Below are the entries; transcribe them exactly and drop every picture.

Top of Study material

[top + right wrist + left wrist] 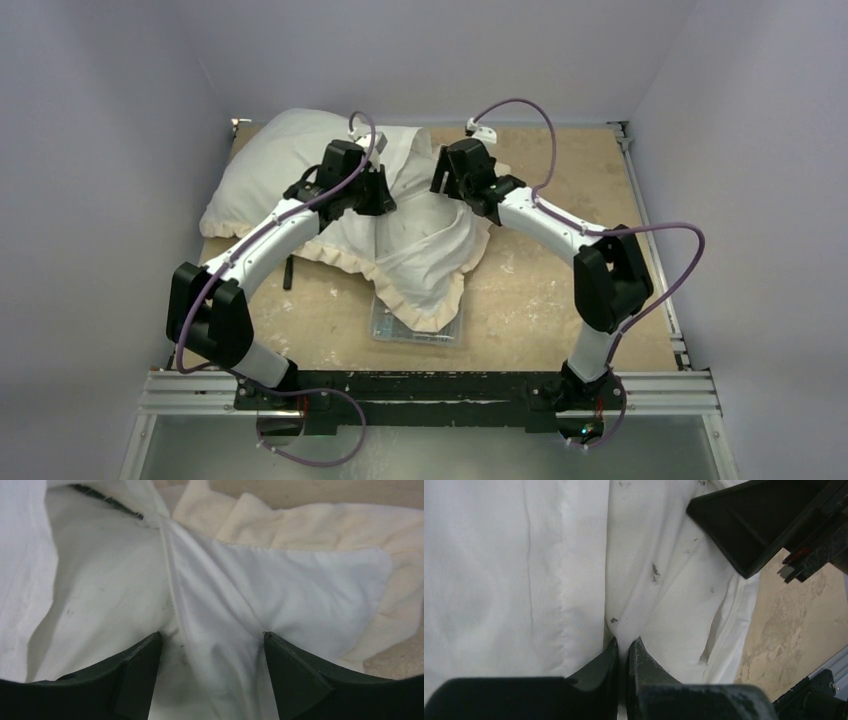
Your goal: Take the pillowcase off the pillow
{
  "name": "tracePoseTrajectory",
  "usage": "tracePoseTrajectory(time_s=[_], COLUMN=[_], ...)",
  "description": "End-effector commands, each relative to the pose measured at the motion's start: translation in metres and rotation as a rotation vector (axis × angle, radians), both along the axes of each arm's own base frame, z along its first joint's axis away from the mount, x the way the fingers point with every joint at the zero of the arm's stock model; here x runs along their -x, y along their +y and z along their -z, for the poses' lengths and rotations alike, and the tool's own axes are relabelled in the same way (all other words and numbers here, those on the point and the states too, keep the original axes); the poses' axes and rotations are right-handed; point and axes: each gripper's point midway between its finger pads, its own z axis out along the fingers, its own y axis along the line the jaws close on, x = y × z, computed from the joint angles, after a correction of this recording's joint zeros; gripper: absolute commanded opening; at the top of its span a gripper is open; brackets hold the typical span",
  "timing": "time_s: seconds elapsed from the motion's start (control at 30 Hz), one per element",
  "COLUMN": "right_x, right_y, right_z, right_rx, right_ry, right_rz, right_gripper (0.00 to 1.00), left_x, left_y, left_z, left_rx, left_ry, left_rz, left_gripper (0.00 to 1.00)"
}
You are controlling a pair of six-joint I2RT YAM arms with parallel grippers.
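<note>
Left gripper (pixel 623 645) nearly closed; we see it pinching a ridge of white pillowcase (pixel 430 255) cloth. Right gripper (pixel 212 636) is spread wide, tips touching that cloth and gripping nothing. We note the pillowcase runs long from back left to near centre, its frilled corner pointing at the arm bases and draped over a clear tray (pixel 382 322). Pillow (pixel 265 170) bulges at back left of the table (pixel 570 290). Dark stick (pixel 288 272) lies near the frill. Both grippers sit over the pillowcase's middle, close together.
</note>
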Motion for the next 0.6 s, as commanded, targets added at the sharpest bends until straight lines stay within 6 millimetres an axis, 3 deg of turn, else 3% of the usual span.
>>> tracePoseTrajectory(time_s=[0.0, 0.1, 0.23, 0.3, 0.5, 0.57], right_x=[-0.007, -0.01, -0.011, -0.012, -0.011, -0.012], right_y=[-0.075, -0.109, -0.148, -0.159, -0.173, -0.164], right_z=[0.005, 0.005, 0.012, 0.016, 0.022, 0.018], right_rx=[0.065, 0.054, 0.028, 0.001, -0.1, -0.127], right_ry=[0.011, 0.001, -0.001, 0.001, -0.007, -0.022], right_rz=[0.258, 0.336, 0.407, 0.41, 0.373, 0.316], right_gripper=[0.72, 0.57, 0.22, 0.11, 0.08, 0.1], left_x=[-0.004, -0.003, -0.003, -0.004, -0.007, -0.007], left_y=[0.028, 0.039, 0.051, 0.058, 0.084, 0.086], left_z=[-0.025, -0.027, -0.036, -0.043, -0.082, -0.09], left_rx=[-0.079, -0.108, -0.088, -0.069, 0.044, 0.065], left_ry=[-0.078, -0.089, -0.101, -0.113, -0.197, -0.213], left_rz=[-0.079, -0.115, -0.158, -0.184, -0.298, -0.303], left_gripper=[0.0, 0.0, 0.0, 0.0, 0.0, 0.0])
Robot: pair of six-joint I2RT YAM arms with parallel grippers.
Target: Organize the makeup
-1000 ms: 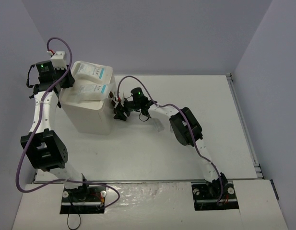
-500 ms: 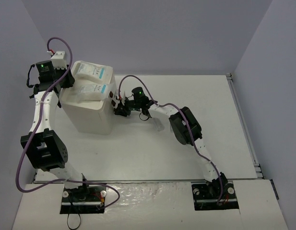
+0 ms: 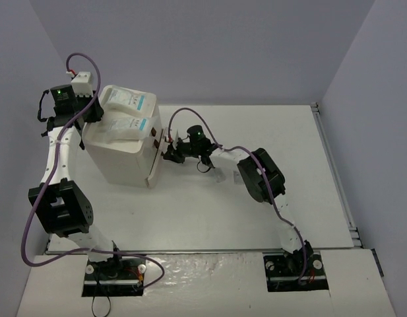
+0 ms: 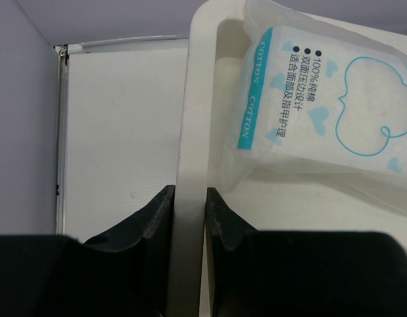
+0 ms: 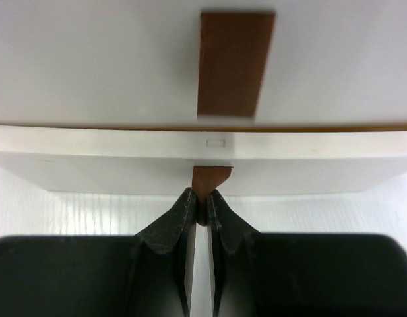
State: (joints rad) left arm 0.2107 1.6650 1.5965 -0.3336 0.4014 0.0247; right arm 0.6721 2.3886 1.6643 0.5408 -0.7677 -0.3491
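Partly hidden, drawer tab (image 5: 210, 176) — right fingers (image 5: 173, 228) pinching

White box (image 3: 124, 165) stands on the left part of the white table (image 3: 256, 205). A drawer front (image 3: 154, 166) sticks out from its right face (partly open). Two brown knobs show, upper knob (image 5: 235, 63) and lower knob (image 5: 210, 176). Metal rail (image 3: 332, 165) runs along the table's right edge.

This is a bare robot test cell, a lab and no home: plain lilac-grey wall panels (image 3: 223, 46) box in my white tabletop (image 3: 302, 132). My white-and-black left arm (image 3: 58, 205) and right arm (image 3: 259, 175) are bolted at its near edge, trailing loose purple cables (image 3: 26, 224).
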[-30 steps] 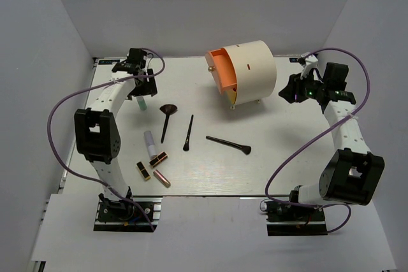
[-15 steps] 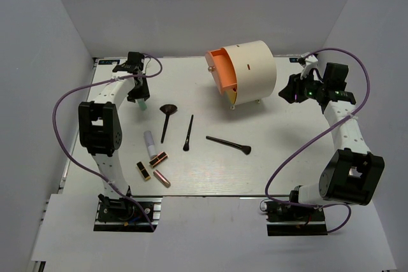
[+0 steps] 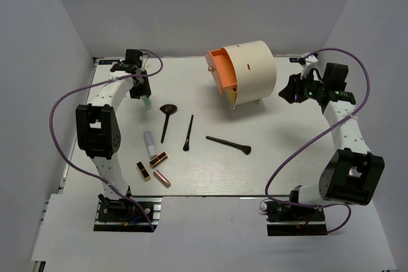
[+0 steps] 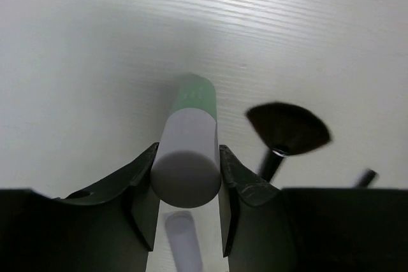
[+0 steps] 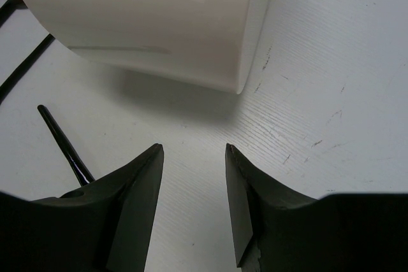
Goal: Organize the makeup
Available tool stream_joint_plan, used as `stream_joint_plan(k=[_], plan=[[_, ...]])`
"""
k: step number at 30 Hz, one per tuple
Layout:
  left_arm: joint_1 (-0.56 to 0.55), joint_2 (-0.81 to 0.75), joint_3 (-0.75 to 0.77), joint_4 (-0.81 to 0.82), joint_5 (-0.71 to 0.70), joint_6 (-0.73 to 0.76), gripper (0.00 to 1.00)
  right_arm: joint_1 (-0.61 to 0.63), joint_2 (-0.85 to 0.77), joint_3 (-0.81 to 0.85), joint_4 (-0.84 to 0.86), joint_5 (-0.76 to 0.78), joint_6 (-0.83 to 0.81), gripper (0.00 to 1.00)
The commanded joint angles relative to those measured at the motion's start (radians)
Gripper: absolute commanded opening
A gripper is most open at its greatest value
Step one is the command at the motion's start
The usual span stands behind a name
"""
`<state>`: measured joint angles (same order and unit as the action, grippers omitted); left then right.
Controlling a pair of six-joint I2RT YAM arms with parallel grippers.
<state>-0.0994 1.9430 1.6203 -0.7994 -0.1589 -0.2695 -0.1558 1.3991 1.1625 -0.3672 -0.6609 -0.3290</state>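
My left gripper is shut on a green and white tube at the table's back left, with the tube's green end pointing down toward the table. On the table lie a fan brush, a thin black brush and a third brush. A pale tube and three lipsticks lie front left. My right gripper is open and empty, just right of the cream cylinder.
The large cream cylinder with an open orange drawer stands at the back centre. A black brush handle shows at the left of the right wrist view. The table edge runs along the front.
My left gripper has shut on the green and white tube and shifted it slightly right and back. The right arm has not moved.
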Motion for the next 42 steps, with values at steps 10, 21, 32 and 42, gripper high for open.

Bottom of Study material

:: Result below ::
[top + right wrist + left wrist] 
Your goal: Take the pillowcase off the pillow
{
  "name": "tracePoseTrajectory",
  "usage": "tracePoseTrajectory(time_s=[_], COLUMN=[_], ...)",
  "description": "End-effector commands, each relative to the pose measured at the motion's start: translation in metres and rotation as a rotation vector (axis × angle, radians), both along the axes of each arm's own base frame, z along its first joint's axis away from the mount, x the way the fingers point with every joint at the zero of the arm's stock model; here x runs along their -x, y along their +y and z along their -z, for the poses' lengths and rotations alike, and the tool's own axes are relabelled in the same way (all other words and numbers here, those on the point and the states too, keep the original axes); the poses' axes and rotations are right-handed; point and axes: each gripper's point midway between its finger pads, its own z axis out along the fingers, its own y axis along the line the jaws close on, x = y × z, computed from the joint angles, after a correction of this recording's joint zeros; gripper: absolute commanded opening; at the top of its span a gripper is open; brackets hold the typical span",
  "timing": "time_s: seconds elapsed from the motion's start (control at 30 Hz), one per element",
  "COLUMN": "right_x, right_y, right_z, right_rx, right_ry, right_rz, right_gripper (0.00 to 1.00), left_x, left_y, left_z, left_rx, left_ry, left_rz, left_gripper (0.00 to 1.00)"
}
You are controlling a pair of six-joint I2RT YAM arms with parallel grippers.
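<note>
Left gripper (pixel 623 645) nearly closed; we see it pinching a ridge of white pillowcase (pixel 430 255) cloth. Right gripper (pixel 212 636) is spread wide, tips touching that cloth and gripping nothing. We note the pillowcase runs long from back left to near centre, its frilled corner pointing at the arm bases and draped over a clear tray (pixel 382 322). Pillow (pixel 265 170) bulges at back left of the table (pixel 570 290). Dark stick (pixel 288 272) lies near the frill. Both grippers sit over the pillowcase's middle, close together.
</note>
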Motion for the next 0.6 s, as commanded, targets added at the sharpest bends until straight lines stay within 6 millimetres an axis, 3 deg of turn, else 3% of the usual span.
>>> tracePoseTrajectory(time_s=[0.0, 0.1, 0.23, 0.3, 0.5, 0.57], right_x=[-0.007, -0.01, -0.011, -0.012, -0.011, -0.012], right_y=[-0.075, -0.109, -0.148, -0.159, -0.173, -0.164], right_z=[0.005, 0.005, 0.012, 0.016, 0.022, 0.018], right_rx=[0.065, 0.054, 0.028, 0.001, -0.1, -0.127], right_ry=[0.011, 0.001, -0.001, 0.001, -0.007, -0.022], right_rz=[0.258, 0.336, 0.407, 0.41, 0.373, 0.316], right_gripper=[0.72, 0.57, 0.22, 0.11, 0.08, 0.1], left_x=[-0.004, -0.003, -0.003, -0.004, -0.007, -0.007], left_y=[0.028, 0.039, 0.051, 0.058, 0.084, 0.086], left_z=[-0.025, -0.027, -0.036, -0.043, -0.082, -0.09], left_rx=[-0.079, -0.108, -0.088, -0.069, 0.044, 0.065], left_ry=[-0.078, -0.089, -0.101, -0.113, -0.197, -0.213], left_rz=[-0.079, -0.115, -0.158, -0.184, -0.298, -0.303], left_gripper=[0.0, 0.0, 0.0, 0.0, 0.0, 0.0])
Robot: pair of six-joint I2RT YAM arms with parallel grippers.
Target: Organize the makeup
-1000 ms: 
-500 ms: 
+0 ms: 
+0 ms: 
+0 ms: 
State: (joints rad) left arm 0.2107 1.6650 1.5965 -0.3336 0.4014 0.0247; right arm 0.6721 2.3886 1.6643 0.5408 -0.7677 -0.3491
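Partly hidden, drawer tab (image 5: 210, 176) — right fingers (image 5: 173, 228) pinching

White box (image 3: 124, 165) stands on the left part of the white table (image 3: 256, 205). A drawer front (image 3: 154, 166) sticks out from its right face (partly open). Two brown knobs show, upper knob (image 5: 235, 63) and lower knob (image 5: 210, 176). Metal rail (image 3: 332, 165) runs along the table's right edge.

This is a bare robot test cell, a lab and no home: plain lilac-grey wall panels (image 3: 223, 46) box in my white tabletop (image 3: 302, 132). My white-and-black left arm (image 3: 58, 205) and right arm (image 3: 259, 175) are bolted at its near edge, trailing loose purple cables (image 3: 26, 224).
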[-30 steps] 
[-15 steps] 
[+0 steps] 
[+0 steps] 
[+0 steps] 
Goal: Organize the makeup
Available tool stream_joint_plan, used as `stream_joint_plan(k=[_], plan=[[_, ...]])`
"""
k: step number at 30 Hz, one per tuple
Layout:
  left_arm: joint_1 (-0.56 to 0.55), joint_2 (-0.81 to 0.75), joint_3 (-0.75 to 0.77), joint_4 (-0.81 to 0.82), joint_5 (-0.71 to 0.70), joint_6 (-0.73 to 0.76), gripper (0.00 to 1.00)
  right_arm: joint_1 (-0.61 to 0.63), joint_2 (-0.85 to 0.77), joint_3 (-0.81 to 0.85), joint_4 (-0.84 to 0.86), joint_5 (-0.76 to 0.78), joint_6 (-0.83 to 0.81), gripper (0.00 to 1.00)
The commanded joint angles relative to those measured at the motion's start (radians)
Gripper: absolute commanded opening
A gripper is most open at its greatest value
Step one is the command at the motion's start
The usual span stands behind a name
"""
`<state>`: measured joint angles (same order and unit as the action, grippers omitted); left then right.
Controlling a pair of six-joint I2RT YAM arms with parallel grippers.
<state>-0.0994 1.9430 1.6203 -0.7994 -0.1589 -0.2695 -0.1558 1.3991 1.1625 -0.3672 -0.6609 -0.3290</state>
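My left gripper is shut on a green and white tube at the table's back left, with the tube's green end pointing down toward the table. On the table lie a fan brush, a thin black brush and a third brush. A pale tube and three lipsticks lie front left. My right gripper is open and empty, just right of the cream cylinder.
The large cream cylinder with an open orange drawer stands at the back centre. A black brush handle shows at the left of the right wrist view. The table edge runs along the front.
My left gripper has shut on the green and white tube and shifted it slightly right and back. The right arm has not moved.
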Motion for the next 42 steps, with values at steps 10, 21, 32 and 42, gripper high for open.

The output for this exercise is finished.